── DATASET EXTRACT ──
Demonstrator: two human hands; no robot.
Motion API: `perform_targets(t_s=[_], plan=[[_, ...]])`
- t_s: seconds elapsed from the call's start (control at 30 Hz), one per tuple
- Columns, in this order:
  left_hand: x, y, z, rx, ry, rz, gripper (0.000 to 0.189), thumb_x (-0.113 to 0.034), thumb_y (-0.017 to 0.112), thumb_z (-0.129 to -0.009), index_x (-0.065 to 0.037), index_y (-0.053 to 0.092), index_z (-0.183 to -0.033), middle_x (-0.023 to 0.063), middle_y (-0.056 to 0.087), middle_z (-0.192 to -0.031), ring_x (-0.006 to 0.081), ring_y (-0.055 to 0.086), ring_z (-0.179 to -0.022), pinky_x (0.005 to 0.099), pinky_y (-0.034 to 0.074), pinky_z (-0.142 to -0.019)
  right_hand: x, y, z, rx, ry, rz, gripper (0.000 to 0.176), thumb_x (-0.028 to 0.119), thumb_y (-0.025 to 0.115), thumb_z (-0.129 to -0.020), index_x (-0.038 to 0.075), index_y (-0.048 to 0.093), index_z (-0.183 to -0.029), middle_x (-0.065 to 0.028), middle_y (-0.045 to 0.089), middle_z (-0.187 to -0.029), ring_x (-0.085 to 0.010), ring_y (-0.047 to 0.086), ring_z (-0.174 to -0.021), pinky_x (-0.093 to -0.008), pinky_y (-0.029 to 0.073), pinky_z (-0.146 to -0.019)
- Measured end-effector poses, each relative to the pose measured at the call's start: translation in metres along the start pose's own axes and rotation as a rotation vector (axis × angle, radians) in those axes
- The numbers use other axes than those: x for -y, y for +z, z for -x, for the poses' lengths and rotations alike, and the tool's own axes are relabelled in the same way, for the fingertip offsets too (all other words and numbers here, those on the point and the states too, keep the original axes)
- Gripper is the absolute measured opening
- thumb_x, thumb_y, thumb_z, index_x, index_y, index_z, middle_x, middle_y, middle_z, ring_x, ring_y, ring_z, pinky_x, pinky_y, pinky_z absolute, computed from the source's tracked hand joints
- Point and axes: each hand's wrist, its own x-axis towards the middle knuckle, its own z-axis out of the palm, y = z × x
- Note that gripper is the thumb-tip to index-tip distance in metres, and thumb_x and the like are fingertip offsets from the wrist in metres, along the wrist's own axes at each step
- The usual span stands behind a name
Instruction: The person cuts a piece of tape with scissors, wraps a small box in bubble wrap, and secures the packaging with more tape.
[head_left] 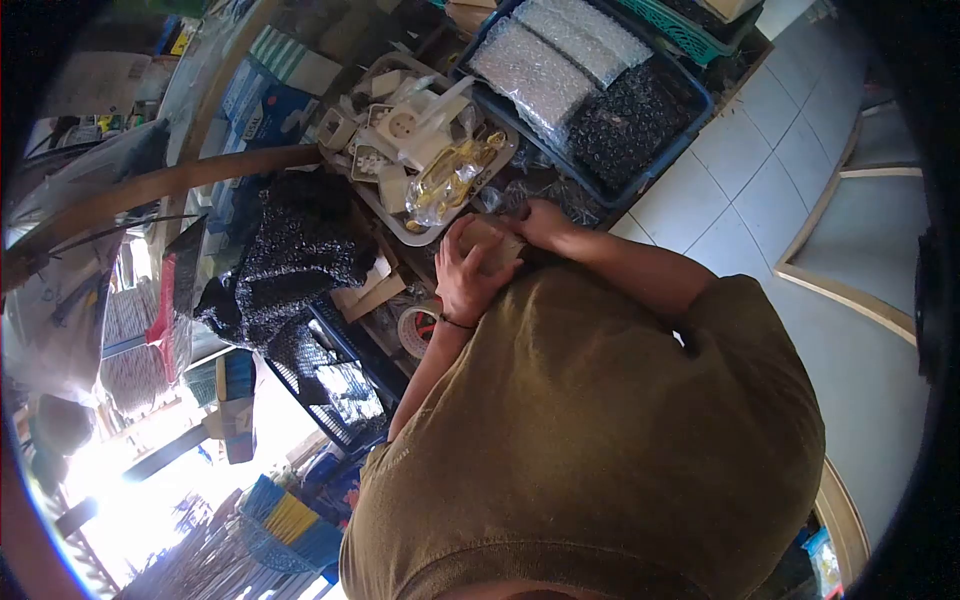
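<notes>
A small brown block-like thing, perhaps a cardboard box (484, 236), is held close to my chest at the table's edge. My left hand (466, 270), with a dark band at the wrist, lies over it with the fingers curled round it. At its right end my right hand (543, 222) is closed, fingers bent in; whether it grips the box or something small beside it is hard to see. Just beyond the hands stands a pale tray (415, 238) holding white sockets (402, 124) and a plastic bag of yellow pieces (455, 180).
At the upper right is a blue crate (700, 110) with bubble-wrapped packs (535, 75) and black bubble wrap (630, 125). More black bubble wrap (290, 240) is heaped at left, above a dark basket (350, 385). A tape roll (415, 332) lies beside my left forearm.
</notes>
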Motion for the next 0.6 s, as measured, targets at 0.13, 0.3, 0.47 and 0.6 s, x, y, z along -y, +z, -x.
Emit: perform_targets(t_s=[0.13, 0.3, 0.47, 0.6], plan=[[0.002, 0.002, -0.001, -0.022, 0.019, 0.025, 0.047, -0.032, 0.079, -0.054, -0.018, 0.062, -0.096, 0.0109, 0.045, -0.121, 0.0322, 0.047, -0.107, 0.0447, 0.042, -0.082, 0.010, -0.004, -0.002, -0.039, -0.001, -0.024, 0.048, 0.047, 0.063, -0.076, -0.001, 0.059, -0.081, -0.0119, 0.061, -0.072, -0.0197, 0.058, -0.070, -0.0328, 0.046, -0.064], [0.002, 0.003, 0.002, -0.014, 0.003, 0.025, 0.046, -0.031, 0.080, -0.054, -0.017, 0.062, -0.093, 0.0110, 0.045, -0.121, 0.0315, 0.049, -0.106, 0.0426, 0.043, -0.082, -0.006, 0.003, -0.001, -0.015, -0.145, -0.107, 0.051, 0.048, 0.064, -0.074, -0.003, 0.061, -0.075, -0.0178, 0.061, -0.073, -0.0269, 0.060, -0.069, -0.0376, 0.045, -0.064], [0.002, 0.002, 0.000, -0.052, 0.011, 0.020, 0.047, -0.032, 0.080, -0.053, -0.013, 0.061, -0.091, 0.0104, 0.047, -0.120, 0.0295, 0.050, -0.106, 0.0409, 0.044, -0.082, 0.015, -0.014, 0.005, 0.037, 0.011, -0.069, 0.046, 0.044, 0.065, -0.075, -0.001, 0.059, -0.083, -0.0149, 0.060, -0.077, -0.0218, 0.056, -0.070, -0.0334, 0.043, -0.063], [-0.001, 0.001, 0.003, -0.048, -0.056, 0.044, 0.047, -0.032, 0.080, -0.053, -0.011, 0.060, -0.090, 0.0090, 0.048, -0.120, 0.0282, 0.051, -0.105, 0.0412, 0.044, -0.082, 0.010, -0.002, 0.006, 0.138, -0.049, -0.125, 0.048, 0.047, 0.065, -0.075, 0.001, 0.059, -0.088, -0.0127, 0.061, -0.086, -0.0196, 0.055, -0.075, -0.0329, 0.042, -0.065]])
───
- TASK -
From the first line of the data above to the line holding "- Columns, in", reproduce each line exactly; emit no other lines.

- OUTPUT FOR THIS EXERCISE -
Demonstrator: two human hands; no robot.
Motion API: `perform_targets(t_s=[_], plan=[[_, ...]])`
- t_s: seconds elapsed from the call's start (control at 30 Hz), one per tuple
- Columns, in this order:

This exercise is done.